→ **TRY IT**:
Omit all pictures. Print the remaining lines exactly, from the start of the data through the line containing "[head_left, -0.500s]".

→ **STORED DATA**:
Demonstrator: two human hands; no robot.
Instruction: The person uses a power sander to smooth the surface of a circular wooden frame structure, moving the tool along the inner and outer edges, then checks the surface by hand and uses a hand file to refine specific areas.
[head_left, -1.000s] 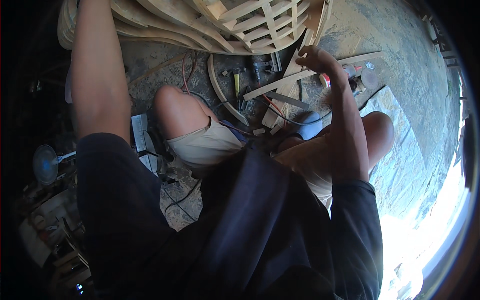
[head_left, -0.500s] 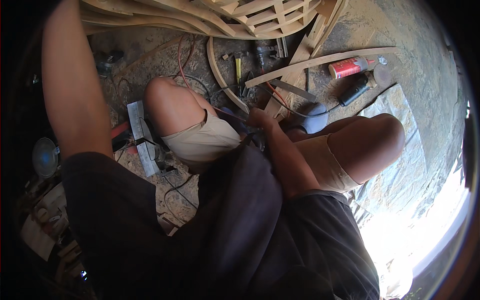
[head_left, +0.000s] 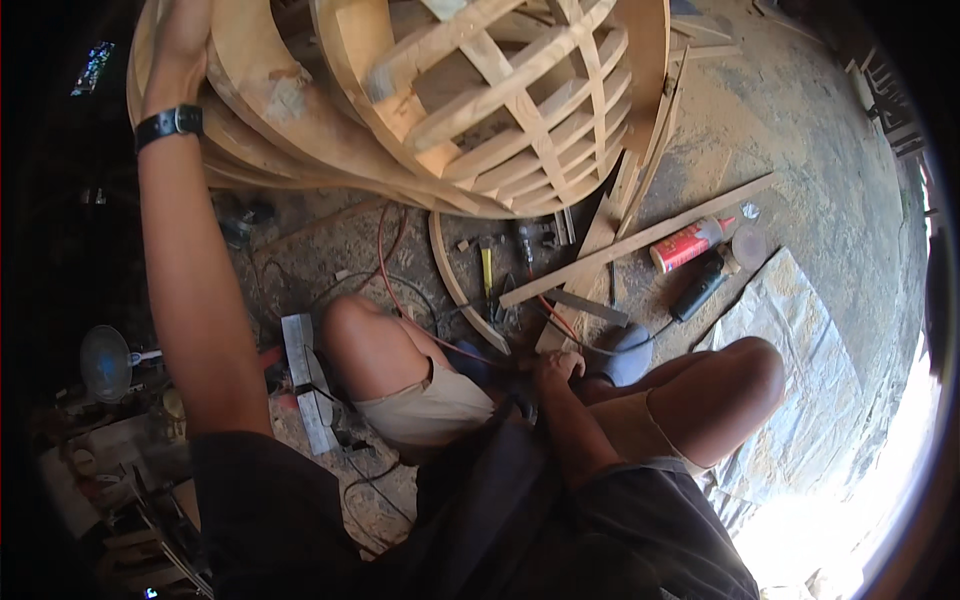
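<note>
A large curved wooden frame [head_left: 290, 110] of ribs and crossed slats fills the top of the view. My left arm reaches up to its left side, and my left hand [head_left: 182, 45] lies against an outer rib, its fingers hidden at the upper edge. A dark band [head_left: 168, 128] circles that wrist. Low between my knees is my right hand [head_left: 557, 368], its fingers curled. What it holds, if anything, I cannot make out. Close beyond it lie a wooden board [head_left: 558, 325] and a thin curved wooden strip [head_left: 447, 262].
A straight wooden strip [head_left: 640, 238] crosses the boards. To its right lie a red and white bottle [head_left: 688, 246] and an angle grinder [head_left: 702, 290]. A yellow-handled hammer [head_left: 487, 272], cords and hoses are on the dusty floor. A silvery sheet [head_left: 790, 350] spreads at right.
The view has shifted upward, so more of the wooden frame shows. My left hand and its wristband have come into sight at the frame. My right hand stays low between my knees.
</note>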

→ **RESPONSE AREA**:
Demonstrator: two human hands; no robot.
Instruction: The person uses a power sander to smooth the surface of a circular wooden frame structure, moving the tool along the inner and outer edges, then checks the surface by hand and uses a hand file to refine specific areas.
[head_left, -1.000s] 
[head_left, -0.500s] 

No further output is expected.